I agree that things need to happen from both ends, both the schools and the residencies.

I agree, Dr. Young cannot control this situation, it's out of his hands. He's actually trying to HELP.
How to solve this crisis? One way is to encourage practicing pods to develop residency programs as Dr. Young is trying to do. Another way may be to SHORTEN the DURATION of existing programs while at the same time REDUCING MINIMUM VOLUMES for surgical procedures. If a program is 36 months with 4 residents/year and little rearfoot it could change to 24 months with 6 residents/year. The CPME wants to LENGTHEN the time for residency programs from 24 months to 36 months. This may, inadvertently, INCREASE the SHORTAGE.
There will be more than 50 without positions because returning people, those in practice like myself, and other past graduates will take a spot.
 
Adding insult to injury, they knew this shortage was coming 5 years ago, and they still allowed schools to increase enrollment!
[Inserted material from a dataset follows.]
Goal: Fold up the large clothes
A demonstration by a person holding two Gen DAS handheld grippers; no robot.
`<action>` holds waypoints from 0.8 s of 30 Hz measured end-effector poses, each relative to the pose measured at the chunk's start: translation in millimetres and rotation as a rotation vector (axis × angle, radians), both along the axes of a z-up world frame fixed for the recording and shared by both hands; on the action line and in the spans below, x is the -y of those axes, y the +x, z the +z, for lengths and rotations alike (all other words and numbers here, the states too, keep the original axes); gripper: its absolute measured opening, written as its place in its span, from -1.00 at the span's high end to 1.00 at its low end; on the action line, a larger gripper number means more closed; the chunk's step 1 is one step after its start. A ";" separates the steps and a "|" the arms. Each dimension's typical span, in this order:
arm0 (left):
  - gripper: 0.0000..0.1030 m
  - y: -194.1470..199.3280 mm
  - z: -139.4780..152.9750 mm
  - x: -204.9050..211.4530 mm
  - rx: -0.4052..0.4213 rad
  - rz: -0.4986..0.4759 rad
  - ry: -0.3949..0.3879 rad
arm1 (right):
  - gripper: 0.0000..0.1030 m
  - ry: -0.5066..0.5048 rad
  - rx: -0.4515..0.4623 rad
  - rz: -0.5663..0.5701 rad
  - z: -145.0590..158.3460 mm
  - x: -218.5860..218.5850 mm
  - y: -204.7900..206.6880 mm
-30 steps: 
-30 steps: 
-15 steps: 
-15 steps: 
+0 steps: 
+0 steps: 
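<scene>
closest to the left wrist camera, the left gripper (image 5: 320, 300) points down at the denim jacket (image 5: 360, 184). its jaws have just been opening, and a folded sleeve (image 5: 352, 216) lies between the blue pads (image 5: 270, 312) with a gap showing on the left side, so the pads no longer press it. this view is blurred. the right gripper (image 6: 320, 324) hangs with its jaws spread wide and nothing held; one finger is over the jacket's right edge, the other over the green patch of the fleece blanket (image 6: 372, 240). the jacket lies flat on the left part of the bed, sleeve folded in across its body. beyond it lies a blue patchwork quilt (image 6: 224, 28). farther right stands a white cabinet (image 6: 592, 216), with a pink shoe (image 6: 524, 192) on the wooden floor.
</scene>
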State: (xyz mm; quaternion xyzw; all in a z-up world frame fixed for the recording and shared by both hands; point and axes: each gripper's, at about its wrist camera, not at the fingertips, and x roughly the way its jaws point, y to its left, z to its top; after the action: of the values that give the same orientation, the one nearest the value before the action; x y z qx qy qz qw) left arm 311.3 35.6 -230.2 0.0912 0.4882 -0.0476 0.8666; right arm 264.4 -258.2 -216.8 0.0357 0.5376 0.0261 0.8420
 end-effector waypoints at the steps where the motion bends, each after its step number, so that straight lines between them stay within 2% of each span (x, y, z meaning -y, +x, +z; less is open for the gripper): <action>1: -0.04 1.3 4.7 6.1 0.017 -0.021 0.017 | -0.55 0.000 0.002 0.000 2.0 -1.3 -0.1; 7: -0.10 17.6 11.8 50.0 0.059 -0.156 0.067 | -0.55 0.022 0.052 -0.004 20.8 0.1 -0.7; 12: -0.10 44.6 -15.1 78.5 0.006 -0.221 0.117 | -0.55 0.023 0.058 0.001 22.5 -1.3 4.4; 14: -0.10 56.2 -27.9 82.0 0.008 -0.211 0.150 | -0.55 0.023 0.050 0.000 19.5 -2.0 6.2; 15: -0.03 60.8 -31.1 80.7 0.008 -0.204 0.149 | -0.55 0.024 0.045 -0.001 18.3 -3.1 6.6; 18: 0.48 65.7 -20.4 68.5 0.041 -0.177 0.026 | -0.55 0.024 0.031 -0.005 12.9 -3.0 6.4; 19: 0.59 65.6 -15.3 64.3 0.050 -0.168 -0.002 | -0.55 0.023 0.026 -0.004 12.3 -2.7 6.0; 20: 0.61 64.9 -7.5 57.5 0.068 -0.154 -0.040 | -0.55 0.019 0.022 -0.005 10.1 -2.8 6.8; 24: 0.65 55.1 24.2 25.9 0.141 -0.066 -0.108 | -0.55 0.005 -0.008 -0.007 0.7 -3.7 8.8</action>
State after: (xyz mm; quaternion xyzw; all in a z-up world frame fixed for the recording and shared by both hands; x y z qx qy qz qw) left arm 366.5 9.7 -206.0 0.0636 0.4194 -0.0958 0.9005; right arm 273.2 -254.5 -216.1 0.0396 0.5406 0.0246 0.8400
You are right about that. I was involved in student government in school. We saw it coming 6 years ago and would ask the "higher ups" in our profession at the big meetings what the plan was going to be to stop it from happening. We pretty much got the run around. "Someone else" was always watching it closely. Now, here we are.

I hate to throw that in but it is the truth. Many other young attendings can vouch for it.